> **WHAT THE TASK ASKS**
The whole listing should be retyped word for word, apart from the pictures it holds.

=======

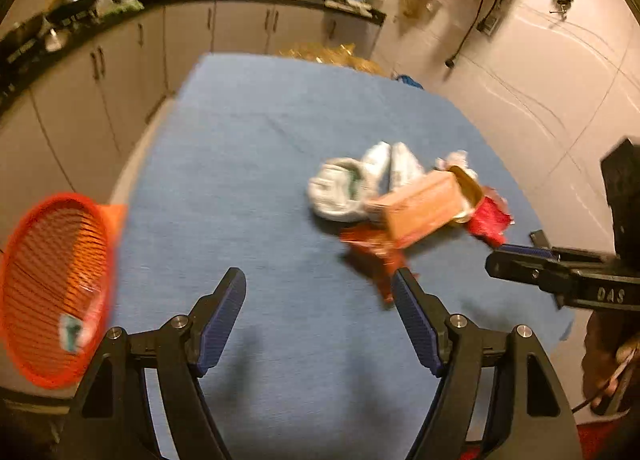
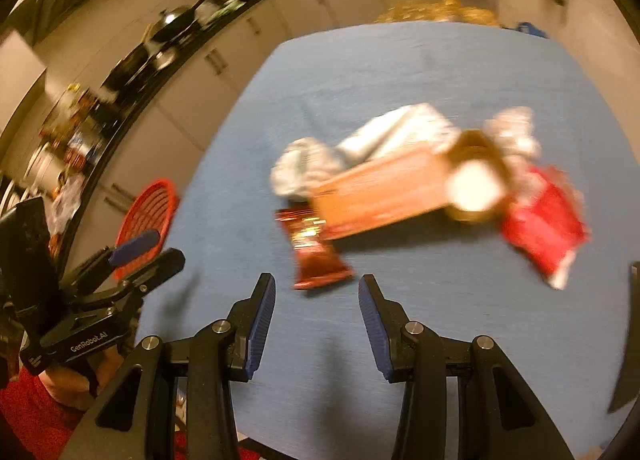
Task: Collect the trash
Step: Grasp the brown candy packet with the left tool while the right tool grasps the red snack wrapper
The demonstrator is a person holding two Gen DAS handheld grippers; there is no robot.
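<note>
Right now your left gripper (image 1: 320, 284) stands wide apart with nothing between its pads, only blue tablecloth (image 1: 248, 164). Your right gripper (image 2: 317, 292) is parted about halfway and also empty. The trash heap lies just ahead of both jaws: a dark red snack wrapper (image 2: 316, 256) nearest, then an orange carton (image 2: 380, 192), crumpled white bags (image 1: 352, 184) and a red packet (image 2: 544, 228). The orange mesh basket (image 1: 52, 288) sits left of your left jaws.

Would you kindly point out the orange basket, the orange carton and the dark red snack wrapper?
orange basket (image 1: 52, 288): left wrist view, mesh wall.
orange carton (image 2: 384, 192): right wrist view, broad side.
dark red snack wrapper (image 2: 316, 260): right wrist view, lower body.
</note>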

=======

> **EXERCISE ANSWER**
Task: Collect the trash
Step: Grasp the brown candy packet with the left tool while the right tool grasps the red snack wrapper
The demonstrator is a person holding two Gen DAS handheld grippers; there is no robot.
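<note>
Right now your left gripper (image 1: 320, 284) stands wide apart with nothing between its pads, only blue tablecloth (image 1: 248, 164). Your right gripper (image 2: 317, 292) is parted about halfway and also empty. The trash heap lies just ahead of both jaws: a dark red snack wrapper (image 2: 316, 256) nearest, then an orange carton (image 2: 380, 192), crumpled white bags (image 1: 352, 184) and a red packet (image 2: 544, 228). The orange mesh basket (image 1: 52, 288) sits left of your left jaws.

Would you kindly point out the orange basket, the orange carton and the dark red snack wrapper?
orange basket (image 1: 52, 288): left wrist view, mesh wall.
orange carton (image 2: 384, 192): right wrist view, broad side.
dark red snack wrapper (image 2: 316, 260): right wrist view, lower body.
</note>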

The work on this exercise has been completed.